4. If a multi reader multi case (MRMC) comparative effectiveness study was done, If so, what was the effect size of how much human readers improve with AI vs without AI assistance

   • No. This was not a MRMC comparative effectiveness study involving human readers and AI assistance. It is an in-vitro diagnostic device measuring a biomarker.

5. If a standalone (i.e. algorithm only without human-in-the-loop performance) was done

   • Yes, in essence. The VIDAS® AFP assay is an automated quantitative test. Its performance characteristics (precision, limits of detection, linearity, interference, hook effect) are evaluated as a standalone system. The "clinical trial" section compares its performance directly to another automated in-vitro diagnostic device (the predicate), essentially evaluating the algorithm/device's output without direct human interpretation influencing the final quantified result.

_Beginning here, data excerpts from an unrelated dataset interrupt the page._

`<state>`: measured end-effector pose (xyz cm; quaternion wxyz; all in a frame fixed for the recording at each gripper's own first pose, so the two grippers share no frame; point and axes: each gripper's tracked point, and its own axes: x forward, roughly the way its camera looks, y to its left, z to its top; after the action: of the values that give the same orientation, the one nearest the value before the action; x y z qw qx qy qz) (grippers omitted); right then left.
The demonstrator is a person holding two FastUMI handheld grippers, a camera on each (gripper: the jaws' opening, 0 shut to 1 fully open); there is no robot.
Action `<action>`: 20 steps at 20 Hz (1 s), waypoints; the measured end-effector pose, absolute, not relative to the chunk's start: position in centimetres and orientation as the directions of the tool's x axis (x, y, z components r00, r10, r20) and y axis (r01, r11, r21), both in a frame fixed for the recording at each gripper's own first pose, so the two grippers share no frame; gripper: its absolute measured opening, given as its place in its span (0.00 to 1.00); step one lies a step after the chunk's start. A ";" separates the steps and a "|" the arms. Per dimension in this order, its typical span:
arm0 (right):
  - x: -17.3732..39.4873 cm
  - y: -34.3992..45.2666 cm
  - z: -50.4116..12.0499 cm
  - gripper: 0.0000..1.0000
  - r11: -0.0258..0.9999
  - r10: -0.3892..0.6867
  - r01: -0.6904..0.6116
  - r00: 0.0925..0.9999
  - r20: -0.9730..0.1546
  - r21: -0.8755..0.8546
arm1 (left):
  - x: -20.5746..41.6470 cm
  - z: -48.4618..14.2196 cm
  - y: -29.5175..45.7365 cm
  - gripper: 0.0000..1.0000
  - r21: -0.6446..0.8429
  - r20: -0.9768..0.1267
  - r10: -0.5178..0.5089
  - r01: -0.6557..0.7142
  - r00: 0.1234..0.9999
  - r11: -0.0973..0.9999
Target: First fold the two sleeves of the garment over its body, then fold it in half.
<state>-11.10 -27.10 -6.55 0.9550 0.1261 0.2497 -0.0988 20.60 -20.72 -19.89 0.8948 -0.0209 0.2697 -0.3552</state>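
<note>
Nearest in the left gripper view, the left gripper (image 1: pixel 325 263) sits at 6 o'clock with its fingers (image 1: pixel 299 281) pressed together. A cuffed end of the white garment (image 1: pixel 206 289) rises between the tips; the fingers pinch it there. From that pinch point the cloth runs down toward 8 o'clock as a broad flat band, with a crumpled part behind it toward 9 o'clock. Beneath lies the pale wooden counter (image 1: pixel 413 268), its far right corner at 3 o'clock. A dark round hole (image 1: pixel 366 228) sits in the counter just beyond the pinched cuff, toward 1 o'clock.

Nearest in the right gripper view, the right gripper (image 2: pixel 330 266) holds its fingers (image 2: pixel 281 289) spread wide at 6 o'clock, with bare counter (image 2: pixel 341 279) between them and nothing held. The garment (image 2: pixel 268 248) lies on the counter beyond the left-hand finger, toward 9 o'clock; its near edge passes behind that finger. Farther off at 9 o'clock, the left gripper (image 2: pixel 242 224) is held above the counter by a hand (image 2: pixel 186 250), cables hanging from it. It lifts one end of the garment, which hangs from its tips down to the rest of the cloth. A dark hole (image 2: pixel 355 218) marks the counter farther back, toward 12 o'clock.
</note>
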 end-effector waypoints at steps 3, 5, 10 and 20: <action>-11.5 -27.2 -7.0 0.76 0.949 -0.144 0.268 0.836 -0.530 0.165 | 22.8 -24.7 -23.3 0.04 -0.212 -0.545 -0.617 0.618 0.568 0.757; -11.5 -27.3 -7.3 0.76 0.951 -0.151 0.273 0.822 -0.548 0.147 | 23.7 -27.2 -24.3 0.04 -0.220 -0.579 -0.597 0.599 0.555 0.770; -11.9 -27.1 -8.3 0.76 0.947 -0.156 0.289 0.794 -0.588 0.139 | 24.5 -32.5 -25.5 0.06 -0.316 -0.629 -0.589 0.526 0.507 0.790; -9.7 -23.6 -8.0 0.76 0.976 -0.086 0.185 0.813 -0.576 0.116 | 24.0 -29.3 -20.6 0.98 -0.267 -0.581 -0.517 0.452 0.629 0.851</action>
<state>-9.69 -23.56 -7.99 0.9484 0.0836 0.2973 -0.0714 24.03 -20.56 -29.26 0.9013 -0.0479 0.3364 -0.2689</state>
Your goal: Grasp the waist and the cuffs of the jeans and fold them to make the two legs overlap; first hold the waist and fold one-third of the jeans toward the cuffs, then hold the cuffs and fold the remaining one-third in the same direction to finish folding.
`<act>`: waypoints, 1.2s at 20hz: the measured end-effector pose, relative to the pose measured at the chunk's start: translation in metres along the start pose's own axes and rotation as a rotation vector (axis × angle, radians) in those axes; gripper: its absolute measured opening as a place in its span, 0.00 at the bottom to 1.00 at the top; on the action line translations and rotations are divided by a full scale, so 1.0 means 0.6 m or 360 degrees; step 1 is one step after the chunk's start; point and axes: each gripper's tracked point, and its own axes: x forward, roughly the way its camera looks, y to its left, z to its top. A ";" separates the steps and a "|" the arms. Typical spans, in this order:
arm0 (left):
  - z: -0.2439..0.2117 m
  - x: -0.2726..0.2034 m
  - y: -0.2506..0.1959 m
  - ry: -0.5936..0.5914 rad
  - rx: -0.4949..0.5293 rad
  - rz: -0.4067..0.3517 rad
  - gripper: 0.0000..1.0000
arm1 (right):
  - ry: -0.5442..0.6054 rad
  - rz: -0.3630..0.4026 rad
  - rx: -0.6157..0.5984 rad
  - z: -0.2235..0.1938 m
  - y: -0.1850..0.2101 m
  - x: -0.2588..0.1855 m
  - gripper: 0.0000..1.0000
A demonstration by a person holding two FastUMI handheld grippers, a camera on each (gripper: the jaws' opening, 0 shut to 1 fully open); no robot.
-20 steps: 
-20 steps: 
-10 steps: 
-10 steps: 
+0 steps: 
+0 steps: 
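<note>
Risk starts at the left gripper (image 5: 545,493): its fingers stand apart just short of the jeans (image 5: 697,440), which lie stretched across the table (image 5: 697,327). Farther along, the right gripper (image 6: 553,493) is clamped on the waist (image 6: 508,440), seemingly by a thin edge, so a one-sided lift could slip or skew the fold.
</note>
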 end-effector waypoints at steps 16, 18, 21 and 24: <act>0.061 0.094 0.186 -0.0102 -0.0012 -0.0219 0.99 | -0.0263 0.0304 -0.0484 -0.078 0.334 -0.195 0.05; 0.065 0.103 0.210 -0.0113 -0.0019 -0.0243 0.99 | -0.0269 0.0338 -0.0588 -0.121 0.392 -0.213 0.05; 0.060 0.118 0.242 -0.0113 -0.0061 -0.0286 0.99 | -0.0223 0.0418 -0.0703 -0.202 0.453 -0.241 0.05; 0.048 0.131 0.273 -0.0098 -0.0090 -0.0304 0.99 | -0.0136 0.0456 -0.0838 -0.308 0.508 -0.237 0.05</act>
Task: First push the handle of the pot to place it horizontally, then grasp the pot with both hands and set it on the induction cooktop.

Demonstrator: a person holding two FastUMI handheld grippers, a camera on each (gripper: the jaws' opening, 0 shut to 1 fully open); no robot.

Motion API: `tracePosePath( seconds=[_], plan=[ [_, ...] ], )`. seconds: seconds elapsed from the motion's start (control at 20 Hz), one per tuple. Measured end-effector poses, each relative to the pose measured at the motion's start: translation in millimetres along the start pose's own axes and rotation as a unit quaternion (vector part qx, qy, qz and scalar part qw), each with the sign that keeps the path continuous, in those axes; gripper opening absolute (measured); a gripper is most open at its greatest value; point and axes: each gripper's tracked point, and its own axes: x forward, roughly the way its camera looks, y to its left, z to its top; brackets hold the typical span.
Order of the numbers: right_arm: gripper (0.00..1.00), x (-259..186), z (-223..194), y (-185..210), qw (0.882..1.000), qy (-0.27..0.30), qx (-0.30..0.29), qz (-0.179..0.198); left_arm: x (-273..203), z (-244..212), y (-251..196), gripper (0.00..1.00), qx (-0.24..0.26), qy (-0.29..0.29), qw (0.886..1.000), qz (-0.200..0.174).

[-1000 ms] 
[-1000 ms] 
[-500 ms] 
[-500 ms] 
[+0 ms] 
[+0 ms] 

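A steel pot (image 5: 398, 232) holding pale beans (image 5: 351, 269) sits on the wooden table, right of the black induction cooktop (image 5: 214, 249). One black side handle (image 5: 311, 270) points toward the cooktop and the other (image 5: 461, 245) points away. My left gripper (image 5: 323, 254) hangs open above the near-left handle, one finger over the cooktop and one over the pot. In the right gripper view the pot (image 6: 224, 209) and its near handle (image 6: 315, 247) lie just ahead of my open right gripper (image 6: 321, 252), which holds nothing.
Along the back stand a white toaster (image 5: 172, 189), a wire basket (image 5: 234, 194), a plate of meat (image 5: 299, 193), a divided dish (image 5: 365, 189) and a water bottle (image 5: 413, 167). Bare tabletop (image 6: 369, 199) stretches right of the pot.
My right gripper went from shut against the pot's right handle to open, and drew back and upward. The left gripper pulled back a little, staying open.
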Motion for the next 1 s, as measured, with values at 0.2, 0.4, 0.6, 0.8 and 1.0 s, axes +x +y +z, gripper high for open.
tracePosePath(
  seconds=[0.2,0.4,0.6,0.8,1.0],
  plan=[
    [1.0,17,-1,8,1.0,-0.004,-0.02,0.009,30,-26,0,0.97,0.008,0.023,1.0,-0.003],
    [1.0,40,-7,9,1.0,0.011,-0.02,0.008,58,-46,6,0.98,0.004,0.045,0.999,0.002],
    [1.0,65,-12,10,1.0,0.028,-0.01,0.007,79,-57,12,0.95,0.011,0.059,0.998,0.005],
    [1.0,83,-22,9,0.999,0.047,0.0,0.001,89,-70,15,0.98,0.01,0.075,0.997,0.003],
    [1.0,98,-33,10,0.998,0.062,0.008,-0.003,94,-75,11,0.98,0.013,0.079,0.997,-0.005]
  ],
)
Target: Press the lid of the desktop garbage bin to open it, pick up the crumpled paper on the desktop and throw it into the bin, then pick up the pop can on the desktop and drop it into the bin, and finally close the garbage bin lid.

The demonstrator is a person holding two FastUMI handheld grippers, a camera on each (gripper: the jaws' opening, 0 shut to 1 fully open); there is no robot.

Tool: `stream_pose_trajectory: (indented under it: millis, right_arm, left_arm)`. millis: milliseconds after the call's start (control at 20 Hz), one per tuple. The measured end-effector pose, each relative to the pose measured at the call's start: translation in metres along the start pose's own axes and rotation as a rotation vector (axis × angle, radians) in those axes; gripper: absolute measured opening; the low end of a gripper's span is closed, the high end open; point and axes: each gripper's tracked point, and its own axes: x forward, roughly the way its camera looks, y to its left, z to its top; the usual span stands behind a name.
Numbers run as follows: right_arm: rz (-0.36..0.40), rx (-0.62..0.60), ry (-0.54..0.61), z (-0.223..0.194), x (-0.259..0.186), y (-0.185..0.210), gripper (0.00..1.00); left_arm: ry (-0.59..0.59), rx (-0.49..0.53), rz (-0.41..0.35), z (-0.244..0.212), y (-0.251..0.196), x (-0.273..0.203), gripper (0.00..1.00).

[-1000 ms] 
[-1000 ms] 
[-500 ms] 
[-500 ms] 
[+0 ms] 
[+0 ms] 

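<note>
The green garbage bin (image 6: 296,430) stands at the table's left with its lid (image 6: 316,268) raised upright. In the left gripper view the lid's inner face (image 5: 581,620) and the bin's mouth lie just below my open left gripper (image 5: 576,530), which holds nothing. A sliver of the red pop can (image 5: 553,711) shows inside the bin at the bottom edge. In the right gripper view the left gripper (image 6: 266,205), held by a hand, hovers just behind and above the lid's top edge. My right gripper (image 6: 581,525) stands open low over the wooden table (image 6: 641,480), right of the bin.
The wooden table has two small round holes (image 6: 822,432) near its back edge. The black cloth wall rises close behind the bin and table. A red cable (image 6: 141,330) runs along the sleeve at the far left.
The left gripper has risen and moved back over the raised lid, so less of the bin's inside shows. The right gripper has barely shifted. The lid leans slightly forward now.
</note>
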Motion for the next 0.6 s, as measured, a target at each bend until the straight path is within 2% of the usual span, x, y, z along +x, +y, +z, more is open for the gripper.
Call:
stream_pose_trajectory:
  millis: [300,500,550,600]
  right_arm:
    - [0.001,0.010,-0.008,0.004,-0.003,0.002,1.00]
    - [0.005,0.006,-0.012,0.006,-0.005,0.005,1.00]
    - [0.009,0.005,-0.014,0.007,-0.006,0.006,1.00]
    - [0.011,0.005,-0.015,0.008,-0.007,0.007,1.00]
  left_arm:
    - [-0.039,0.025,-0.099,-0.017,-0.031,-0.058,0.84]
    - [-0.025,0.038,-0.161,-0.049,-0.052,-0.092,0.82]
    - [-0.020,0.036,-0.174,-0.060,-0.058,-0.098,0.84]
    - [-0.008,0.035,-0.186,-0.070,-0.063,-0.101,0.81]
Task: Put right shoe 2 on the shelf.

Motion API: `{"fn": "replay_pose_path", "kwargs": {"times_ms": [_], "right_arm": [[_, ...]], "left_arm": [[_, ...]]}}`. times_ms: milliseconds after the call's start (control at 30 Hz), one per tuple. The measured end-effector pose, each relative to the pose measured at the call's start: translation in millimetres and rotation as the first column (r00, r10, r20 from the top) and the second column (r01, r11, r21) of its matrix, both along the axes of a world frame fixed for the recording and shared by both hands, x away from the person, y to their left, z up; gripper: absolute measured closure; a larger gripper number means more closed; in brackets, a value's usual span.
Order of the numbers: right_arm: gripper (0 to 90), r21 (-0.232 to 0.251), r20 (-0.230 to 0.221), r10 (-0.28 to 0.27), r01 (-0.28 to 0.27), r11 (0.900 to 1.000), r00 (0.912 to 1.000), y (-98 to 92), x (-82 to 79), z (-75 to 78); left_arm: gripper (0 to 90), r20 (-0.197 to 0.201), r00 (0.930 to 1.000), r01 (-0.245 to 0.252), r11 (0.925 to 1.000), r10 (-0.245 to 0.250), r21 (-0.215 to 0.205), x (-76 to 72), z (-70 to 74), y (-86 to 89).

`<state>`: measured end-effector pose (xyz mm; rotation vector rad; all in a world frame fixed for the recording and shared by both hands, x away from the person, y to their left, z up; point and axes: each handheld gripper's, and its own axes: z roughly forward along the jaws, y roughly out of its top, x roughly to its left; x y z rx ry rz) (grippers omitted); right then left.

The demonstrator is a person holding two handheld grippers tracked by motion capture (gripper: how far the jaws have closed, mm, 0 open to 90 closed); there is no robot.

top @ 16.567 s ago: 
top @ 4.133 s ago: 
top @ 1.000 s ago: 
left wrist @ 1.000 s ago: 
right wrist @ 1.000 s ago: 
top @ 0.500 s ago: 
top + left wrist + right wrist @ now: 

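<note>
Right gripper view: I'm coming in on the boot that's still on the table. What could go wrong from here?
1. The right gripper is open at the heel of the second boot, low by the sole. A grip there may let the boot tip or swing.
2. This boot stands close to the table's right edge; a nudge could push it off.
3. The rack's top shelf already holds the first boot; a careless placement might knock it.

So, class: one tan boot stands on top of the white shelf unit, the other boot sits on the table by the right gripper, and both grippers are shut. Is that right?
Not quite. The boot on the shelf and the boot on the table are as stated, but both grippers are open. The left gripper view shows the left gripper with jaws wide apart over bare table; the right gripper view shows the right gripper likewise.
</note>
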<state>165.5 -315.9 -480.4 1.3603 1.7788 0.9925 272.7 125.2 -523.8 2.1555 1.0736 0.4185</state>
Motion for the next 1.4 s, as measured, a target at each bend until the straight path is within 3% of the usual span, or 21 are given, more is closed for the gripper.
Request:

6. The type of ground truth used (expert consensus, pathology, outcomes data, etc.)

   • For the clinical trial, the ground truth was established by comparison to a legally marketed predicate device (TOSOH ST AIA-PACK AFP assay). The predicate device's measurements served as the reference standard for evaluating the new device's quantitative agreement.
   • For the precision, limits of detection, linearity, interference, and hook effect studies, the ground truth was based on the inherent characteristics of the samples used (e.g., known concentrations of AFP, spike/recovery studies), measured against the expected analytical performance.

7. The sample size for the training set

   • Not Applicable/Not provided. This submission describes an in-vitro diagnostic assay rather than a machine learning algorithm that typically undergoes distinct "training" with a labeled dataset. The device's calibration curves are "stored in memory," and for each kit lot and calibrator lot, there's a "master curve." This suggests a calibration process, not a machine learning training phase in the conventional sense.

8. How the ground truth for the training set was established

   • Not Applicable/Not provided. Similar to the above, there isn't a "training set" with ground truth in the context of a machine learning algorithm. The assay uses two calibration curves related to two detection steps, which are stored in memory. It also mentions a "Master curve for each kit lot and each calibrator lot are traceable to 1st IS 72/225 International Reference Preparation (IRP)". This traceability to an International Reference Preparation is how the assay's quantitative accuracy is established and maintained.